• Work to be completed:
Repeat the data that follows verbatim. Images are not part of the copy.

= = = =

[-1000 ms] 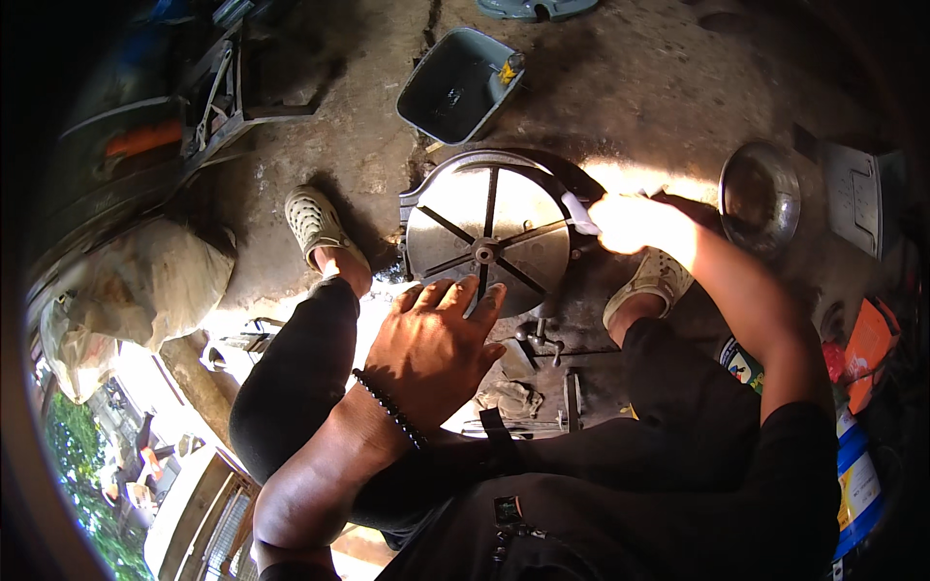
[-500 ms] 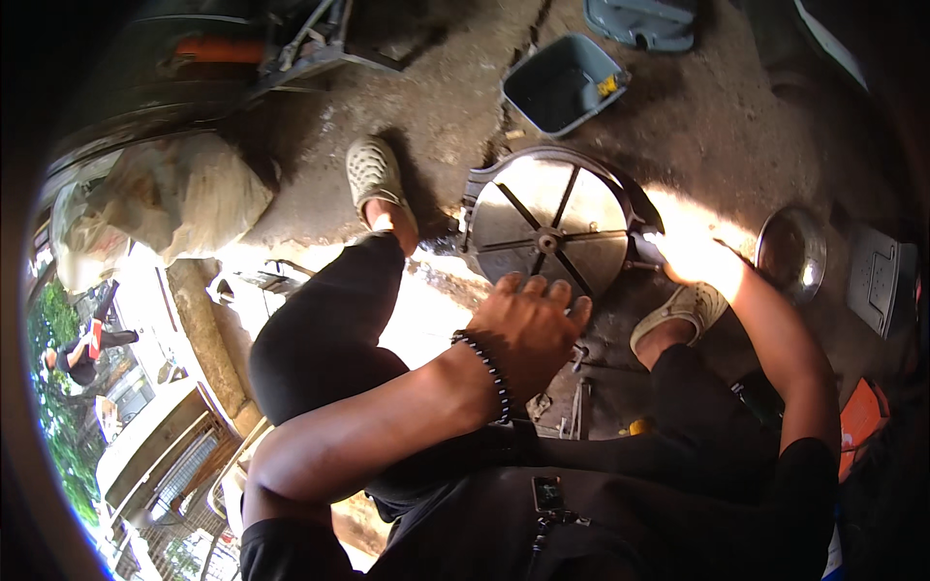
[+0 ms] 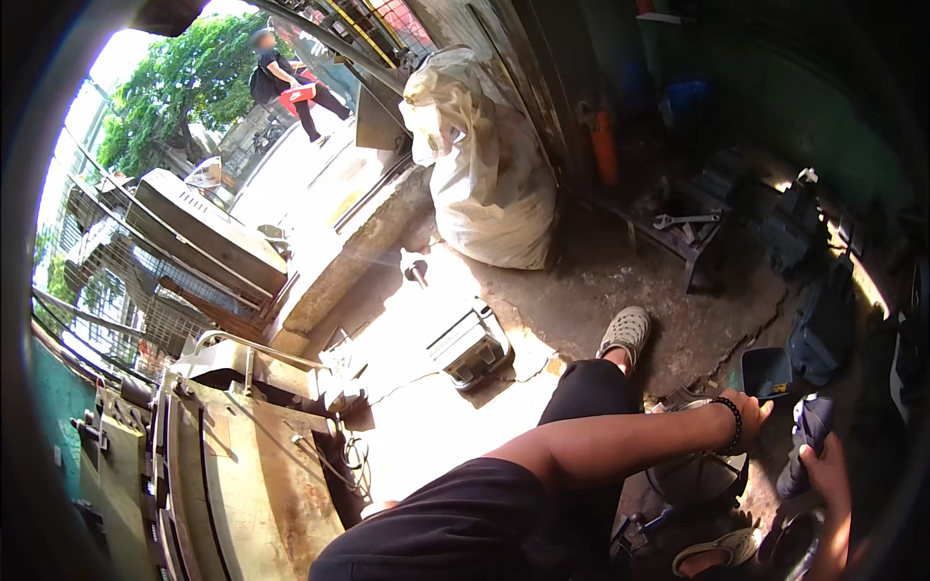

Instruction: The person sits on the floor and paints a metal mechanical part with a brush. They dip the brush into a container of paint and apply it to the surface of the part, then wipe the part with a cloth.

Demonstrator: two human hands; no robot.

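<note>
My right hand (image 3: 826, 472) is wrapped round a dark grey, elongated object (image 3: 812, 418), held upright at the far right; its kind is not clear. My left hand (image 3: 746, 416), with a beaded bracelet at the wrist, reaches across to the right, close to a small dark grey bin (image 3: 765, 368). Its fingers are small and partly turned away, so their grip is hidden. Below my left forearm lies a round metal plate (image 3: 693, 481) on the floor between my feet, partly covered by the arm.
A full whitish sack (image 3: 494, 194) stands by the doorway. A grey case (image 3: 469, 344) sits on the sunlit floor. A wrench (image 3: 686, 220) lies on a low metal stand. Large worn machinery (image 3: 242, 455) fills the lower left. Outside, a person (image 3: 291, 82) carries a red box.
The view has swung left towards the doorway. My left hand has left the round plate's near edge for the bin's side. My right hand now shows gripping the dark grey object.
</note>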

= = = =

• Exercise answer:
[-1000 ms] 
[-500 ms] 
[+0 ms] 

Instruction: The person sits on the floor and paints a metal mechanical part with a brush. They dip the brush into a container of paint and apply it to the surface of the part, then wipe the part with a cloth.

Demonstrator: two human hands; no robot.

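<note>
My right hand (image 3: 826, 472) is wrapped round a dark grey, elongated object (image 3: 812, 418), held upright at the far right; its kind is not clear. My left hand (image 3: 746, 416), with a beaded bracelet at the wrist, reaches across to the right, close to a small dark grey bin (image 3: 765, 368). Its fingers are small and partly turned away, so their grip is hidden. Below my left forearm lies a round metal plate (image 3: 693, 481) on the floor between my feet, partly covered by the arm.
A full whitish sack (image 3: 494, 194) stands by the doorway. A grey case (image 3: 469, 344) sits on the sunlit floor. A wrench (image 3: 686, 220) lies on a low metal stand. Large worn machinery (image 3: 242, 455) fills the lower left. Outside, a person (image 3: 291, 82) carries a red box.
The view has swung left towards the doorway. My left hand has left the round plate's near edge for the bin's side. My right hand now shows gripping the dark grey object.
</note>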

Nothing further remains to be added to the answer.